== Problem ==
For each line of the data below that holds "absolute", copy the line.

== Task material ==
◇ ◇ ◇ ◇ ◇
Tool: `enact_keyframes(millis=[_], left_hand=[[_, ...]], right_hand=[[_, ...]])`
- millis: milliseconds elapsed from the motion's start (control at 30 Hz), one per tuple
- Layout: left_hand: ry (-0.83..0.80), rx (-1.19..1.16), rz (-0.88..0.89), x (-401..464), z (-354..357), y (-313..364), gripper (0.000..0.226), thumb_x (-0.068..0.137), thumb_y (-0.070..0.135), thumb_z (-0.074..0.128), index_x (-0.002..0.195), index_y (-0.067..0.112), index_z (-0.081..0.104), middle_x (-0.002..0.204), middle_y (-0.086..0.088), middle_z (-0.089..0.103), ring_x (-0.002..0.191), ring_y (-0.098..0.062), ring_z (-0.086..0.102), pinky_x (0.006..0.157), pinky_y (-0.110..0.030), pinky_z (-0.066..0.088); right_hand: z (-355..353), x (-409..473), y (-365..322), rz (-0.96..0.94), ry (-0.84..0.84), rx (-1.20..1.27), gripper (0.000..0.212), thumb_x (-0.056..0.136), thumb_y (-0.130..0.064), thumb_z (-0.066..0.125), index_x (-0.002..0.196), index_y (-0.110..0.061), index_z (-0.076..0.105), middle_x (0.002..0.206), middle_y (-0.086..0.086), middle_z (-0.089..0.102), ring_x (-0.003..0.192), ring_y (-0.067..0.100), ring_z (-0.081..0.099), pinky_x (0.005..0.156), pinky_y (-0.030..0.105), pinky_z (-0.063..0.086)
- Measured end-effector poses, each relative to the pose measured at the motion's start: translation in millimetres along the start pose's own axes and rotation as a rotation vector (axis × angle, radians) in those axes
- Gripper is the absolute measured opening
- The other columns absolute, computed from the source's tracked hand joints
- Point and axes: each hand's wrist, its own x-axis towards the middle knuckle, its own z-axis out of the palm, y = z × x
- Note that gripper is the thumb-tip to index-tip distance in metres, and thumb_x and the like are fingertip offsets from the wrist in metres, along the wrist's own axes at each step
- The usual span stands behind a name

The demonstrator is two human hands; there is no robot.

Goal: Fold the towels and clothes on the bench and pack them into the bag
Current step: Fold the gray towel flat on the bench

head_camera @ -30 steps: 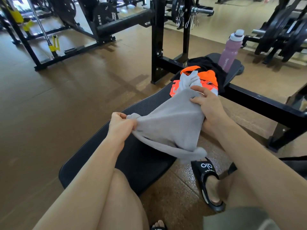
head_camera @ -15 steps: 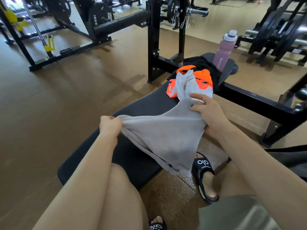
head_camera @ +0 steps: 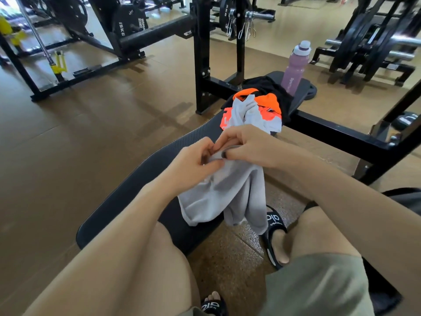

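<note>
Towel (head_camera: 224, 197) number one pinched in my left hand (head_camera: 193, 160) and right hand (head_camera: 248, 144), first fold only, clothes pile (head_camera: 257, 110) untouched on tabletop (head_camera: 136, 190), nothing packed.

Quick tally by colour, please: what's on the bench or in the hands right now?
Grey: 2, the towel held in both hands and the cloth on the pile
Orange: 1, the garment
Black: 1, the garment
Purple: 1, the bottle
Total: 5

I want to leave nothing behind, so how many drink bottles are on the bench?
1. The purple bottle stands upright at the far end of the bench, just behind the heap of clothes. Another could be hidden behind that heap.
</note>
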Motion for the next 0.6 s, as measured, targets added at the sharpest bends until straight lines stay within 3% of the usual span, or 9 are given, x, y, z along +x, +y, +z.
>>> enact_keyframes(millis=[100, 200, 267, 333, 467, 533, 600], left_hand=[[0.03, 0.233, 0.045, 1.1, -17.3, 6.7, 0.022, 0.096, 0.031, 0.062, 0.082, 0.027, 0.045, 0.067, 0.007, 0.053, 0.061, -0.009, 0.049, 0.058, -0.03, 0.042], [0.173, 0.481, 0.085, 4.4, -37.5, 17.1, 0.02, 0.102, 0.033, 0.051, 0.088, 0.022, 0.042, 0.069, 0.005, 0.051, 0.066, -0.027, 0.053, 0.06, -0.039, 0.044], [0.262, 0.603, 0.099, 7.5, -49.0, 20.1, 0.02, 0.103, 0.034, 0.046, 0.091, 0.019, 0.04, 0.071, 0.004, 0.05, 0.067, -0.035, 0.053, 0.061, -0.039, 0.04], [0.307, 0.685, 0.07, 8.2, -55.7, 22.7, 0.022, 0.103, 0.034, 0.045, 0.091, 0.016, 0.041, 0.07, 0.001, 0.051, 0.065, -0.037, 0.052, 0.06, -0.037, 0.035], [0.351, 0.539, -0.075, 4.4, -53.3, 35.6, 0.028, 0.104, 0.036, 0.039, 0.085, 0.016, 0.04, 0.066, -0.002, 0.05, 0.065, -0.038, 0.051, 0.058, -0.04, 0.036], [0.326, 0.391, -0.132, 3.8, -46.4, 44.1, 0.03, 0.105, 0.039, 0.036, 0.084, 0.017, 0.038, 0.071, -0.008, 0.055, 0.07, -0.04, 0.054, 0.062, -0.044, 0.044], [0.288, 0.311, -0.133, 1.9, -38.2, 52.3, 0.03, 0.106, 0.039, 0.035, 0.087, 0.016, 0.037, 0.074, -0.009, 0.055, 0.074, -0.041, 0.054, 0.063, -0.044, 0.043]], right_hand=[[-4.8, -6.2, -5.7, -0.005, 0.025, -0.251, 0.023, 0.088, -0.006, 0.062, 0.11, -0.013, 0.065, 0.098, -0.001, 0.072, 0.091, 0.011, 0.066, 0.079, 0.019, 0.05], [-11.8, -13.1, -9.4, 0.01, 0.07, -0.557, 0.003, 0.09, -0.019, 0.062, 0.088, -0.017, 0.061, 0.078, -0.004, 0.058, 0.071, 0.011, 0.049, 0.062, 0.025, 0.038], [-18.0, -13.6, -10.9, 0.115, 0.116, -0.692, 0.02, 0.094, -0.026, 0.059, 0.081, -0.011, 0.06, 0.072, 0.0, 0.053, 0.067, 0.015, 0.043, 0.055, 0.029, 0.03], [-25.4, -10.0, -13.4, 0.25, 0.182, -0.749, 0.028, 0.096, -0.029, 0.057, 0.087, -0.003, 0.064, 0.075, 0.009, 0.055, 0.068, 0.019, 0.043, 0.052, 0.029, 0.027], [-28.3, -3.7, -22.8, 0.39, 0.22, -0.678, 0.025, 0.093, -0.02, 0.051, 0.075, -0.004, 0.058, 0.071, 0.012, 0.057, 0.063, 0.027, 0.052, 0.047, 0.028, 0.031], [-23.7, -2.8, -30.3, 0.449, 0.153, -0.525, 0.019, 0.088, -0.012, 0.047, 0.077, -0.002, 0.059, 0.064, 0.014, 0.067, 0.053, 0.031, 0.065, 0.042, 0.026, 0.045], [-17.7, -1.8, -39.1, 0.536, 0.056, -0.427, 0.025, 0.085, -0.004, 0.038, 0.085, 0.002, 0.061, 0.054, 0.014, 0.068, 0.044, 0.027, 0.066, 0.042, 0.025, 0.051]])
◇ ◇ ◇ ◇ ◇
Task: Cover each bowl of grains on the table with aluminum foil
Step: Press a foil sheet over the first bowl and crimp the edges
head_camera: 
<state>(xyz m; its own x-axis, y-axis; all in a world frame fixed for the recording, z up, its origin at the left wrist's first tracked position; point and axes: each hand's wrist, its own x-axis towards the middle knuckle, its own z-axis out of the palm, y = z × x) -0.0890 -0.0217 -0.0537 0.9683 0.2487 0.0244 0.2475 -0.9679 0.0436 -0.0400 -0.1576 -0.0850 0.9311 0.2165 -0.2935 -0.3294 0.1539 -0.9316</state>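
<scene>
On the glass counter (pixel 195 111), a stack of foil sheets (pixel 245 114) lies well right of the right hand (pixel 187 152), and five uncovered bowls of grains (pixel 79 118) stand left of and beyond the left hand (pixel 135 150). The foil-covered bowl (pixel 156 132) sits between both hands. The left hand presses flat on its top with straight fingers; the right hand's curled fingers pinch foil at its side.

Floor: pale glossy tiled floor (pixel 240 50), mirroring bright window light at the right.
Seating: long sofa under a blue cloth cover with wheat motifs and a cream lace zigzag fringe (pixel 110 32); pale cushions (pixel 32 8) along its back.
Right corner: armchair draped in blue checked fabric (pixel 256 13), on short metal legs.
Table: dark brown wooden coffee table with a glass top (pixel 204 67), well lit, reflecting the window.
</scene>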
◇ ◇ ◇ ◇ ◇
== Output of the task ==
- Gripper is the absolute measured opening
- The other columns absolute, computed from the source's tracked hand joints

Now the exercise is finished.